Evoqués par Global Witness, des experts de l’ONU sont, pour leur part, très affirmatifs. Ils rapportent qu’entre mai et octobre 2024, au moins 120 tonnes de coltan ont été introduites en contrebande chaque mois de Rubaya vers le Rwanda, entraînant la « plus grande contamination des chaînes d’approvisionnement en minéraux » dans la région des Grands Lacs africains enregistrée au cours de la dernière décennie. Ce qui laisse entrevoir que les chiffres des exportations minières du Rwanda ne correspondent pas à sa production réelle, même avant la dernière hausse des exportations.
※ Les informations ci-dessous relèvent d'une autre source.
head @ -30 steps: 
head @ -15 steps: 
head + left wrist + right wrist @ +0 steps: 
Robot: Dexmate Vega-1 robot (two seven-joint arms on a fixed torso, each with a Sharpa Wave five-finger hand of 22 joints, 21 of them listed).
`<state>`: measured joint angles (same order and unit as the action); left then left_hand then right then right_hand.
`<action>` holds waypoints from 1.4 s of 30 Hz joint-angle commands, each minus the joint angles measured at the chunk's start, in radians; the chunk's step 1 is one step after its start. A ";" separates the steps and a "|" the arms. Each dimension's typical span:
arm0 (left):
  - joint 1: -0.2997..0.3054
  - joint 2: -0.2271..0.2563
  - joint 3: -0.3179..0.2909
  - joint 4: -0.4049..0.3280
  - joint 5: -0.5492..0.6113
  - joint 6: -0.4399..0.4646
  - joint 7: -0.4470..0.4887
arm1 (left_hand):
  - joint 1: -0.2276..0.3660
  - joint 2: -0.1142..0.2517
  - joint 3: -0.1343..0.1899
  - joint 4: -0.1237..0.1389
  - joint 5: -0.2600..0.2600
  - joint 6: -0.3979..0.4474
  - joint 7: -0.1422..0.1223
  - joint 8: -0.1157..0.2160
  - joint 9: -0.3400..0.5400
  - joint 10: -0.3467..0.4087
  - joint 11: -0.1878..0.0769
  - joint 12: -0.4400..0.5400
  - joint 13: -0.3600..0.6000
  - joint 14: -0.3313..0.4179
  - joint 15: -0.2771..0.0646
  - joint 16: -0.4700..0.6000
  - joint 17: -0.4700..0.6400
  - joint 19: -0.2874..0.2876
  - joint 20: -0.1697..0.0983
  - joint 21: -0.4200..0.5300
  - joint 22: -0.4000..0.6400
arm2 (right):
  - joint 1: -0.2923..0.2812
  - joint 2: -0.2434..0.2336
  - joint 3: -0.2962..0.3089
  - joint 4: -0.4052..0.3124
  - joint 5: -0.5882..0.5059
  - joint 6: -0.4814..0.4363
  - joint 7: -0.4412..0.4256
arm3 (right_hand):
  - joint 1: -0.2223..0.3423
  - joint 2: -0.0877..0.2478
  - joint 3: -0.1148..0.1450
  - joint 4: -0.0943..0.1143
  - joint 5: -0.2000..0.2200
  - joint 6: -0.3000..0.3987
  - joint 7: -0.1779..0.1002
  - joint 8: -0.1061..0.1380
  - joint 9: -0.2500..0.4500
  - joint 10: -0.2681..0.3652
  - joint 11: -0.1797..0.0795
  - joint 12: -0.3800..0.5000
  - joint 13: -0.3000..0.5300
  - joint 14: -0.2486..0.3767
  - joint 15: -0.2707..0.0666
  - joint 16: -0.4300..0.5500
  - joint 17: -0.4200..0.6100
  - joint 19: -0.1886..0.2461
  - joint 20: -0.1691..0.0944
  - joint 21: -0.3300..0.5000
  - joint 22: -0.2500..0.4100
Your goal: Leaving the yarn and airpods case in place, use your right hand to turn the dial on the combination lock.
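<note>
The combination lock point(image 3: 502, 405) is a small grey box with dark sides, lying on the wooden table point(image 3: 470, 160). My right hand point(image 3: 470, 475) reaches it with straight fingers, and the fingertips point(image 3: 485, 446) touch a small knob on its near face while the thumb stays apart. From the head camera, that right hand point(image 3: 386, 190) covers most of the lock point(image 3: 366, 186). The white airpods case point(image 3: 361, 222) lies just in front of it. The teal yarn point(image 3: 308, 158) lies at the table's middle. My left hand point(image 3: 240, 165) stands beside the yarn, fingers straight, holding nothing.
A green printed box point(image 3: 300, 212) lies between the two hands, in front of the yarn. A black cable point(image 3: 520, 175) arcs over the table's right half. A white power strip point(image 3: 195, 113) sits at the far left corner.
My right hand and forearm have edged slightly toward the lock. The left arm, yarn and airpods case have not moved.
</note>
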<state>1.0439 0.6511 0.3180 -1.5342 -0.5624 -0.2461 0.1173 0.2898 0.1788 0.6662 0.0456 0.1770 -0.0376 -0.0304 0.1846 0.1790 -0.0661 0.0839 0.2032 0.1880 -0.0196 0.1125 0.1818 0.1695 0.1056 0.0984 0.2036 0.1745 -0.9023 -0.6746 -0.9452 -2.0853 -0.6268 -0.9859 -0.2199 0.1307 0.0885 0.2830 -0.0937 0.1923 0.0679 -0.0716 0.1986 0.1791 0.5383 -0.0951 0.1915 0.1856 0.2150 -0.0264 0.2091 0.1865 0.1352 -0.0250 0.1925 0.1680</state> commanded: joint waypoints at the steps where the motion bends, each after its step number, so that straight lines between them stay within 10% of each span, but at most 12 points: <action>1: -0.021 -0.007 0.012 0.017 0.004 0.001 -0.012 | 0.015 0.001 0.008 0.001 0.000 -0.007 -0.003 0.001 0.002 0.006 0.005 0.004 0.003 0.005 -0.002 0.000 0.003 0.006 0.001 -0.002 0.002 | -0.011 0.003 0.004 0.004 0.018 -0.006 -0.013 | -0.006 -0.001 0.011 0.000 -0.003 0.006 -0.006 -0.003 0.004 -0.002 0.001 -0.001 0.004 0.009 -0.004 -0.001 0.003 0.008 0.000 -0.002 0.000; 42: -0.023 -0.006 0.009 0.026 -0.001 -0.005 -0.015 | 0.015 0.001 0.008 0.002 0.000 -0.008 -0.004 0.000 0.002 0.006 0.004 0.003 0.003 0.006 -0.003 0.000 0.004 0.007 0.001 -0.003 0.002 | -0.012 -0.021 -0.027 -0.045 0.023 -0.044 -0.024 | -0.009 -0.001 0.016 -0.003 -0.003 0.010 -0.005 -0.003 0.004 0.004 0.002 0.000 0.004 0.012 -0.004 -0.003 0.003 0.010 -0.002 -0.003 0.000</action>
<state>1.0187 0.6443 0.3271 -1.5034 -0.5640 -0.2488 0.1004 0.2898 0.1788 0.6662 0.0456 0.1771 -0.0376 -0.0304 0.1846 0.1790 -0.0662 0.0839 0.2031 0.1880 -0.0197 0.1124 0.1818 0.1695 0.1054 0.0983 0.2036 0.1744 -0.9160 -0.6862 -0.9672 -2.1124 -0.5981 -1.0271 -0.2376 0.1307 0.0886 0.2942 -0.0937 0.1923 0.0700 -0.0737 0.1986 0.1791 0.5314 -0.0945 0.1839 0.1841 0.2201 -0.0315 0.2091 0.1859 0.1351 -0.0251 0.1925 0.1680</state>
Mais, aussi paradoxal que cela puisse paraître, ITSCI, dont Traxys et African Panther sont membres, semble avoir été frappé de cécité pour laisser blanchir au Rwanda des minéraux de contrebande en provenance de la RDC. Et comptant, entre autres, Traxys comme investisseur, GAM se doit de tirer toutes les conséquences ; son partenaire étant impliqué dans les crimes de guerre.Par ailleurs, l’Union européenne, malgré ses valeurs et son éthique, est loin de mettre fin à son partenariat stratégique sur les matières premières avec le Rwanda et à tout projet stratégique lié aux minéraux. Elle se montre aussi complaisante à l’égard des entreprises comme Traxys, continuellement mise à nu pour achat avéré des minerais pillés en RDC.